*** INFORMATION SHOWN ***
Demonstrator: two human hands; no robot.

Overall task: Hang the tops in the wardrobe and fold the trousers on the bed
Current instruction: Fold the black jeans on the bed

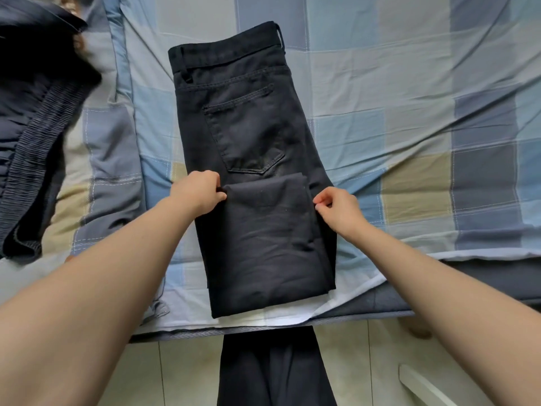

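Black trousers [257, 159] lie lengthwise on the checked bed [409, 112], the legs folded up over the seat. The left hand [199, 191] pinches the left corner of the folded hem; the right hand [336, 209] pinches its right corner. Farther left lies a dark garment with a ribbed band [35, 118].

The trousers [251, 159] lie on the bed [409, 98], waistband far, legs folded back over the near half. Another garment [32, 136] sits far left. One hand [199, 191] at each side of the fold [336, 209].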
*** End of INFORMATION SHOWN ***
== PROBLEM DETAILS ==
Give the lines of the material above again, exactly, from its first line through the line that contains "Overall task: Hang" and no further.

== ANSWER BOX ==
Demonstrator: two human hands; no robot.

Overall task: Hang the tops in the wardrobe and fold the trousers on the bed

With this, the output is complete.